Filter the material below down to the lines with the word "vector" and give those lines.

· · · · ·

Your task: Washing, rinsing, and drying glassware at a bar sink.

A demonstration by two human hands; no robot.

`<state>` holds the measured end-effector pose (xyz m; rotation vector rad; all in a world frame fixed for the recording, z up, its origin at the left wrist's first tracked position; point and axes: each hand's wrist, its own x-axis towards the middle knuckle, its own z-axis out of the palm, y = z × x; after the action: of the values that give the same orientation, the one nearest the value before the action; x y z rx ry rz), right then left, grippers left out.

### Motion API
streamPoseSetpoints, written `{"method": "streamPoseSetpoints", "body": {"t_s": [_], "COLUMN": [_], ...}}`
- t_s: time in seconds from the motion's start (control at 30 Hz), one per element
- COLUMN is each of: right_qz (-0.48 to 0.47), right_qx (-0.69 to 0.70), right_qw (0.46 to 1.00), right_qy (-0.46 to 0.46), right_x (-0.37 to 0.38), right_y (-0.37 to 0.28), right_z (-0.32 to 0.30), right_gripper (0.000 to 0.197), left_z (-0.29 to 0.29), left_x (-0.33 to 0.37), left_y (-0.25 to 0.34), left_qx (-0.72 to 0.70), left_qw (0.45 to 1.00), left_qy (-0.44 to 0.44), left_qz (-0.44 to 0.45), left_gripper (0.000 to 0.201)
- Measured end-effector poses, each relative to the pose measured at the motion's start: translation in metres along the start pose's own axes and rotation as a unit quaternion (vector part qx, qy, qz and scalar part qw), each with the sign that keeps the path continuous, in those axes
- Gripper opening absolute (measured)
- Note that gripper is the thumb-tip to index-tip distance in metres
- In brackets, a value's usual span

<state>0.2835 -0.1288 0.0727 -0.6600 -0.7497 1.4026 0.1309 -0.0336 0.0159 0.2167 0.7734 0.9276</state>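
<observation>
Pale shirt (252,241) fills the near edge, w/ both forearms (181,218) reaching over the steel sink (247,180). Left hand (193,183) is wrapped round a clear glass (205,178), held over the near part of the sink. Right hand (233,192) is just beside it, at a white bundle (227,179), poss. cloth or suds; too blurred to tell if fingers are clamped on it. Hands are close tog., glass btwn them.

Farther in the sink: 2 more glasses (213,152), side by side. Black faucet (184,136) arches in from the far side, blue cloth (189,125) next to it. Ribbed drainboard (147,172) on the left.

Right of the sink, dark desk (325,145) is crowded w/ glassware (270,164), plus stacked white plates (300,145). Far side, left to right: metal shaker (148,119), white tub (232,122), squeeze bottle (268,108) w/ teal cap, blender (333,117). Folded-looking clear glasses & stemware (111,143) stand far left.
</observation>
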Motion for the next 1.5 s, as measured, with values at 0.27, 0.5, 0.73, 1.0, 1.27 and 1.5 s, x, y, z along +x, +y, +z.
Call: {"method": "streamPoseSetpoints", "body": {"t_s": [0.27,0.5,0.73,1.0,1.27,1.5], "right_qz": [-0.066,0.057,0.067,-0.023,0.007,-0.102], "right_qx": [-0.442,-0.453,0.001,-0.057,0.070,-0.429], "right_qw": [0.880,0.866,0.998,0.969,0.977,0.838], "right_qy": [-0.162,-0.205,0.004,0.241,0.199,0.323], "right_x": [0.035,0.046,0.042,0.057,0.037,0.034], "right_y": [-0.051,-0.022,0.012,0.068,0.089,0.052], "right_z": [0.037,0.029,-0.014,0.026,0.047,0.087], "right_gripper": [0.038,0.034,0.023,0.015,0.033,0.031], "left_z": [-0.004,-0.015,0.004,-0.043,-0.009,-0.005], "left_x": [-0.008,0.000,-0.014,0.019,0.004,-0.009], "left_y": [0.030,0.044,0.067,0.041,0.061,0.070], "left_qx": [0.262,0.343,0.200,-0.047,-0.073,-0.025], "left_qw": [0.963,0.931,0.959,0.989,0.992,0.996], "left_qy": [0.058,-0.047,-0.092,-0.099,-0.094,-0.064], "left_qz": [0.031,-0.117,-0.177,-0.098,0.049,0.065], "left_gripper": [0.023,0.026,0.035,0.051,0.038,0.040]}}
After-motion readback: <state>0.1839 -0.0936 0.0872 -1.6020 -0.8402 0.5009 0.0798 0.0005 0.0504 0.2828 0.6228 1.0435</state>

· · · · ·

> **Answer section**:
`<state>` holds the measured end-effector pose (xyz m; rotation vector rad; all in a world frame fixed for the recording, z up, its origin at the left wrist's first tracked position; point and axes: each hand's wrist, its own x-axis towards the middle knuckle, its own z-axis out of the palm, y = z × x; after the action: of the values that give the same orientation, the one nearest the value before the action; x y z rx ry rz), right then left, grippers left out.
- Measured end-effector poses, each relative to the pose measured at the motion's start: translation in metres along the start pose's own axes and rotation as a unit quaternion (vector part qx, qy, qz and scalar part qw), each with the sign that keeps the path continuous, in those axes

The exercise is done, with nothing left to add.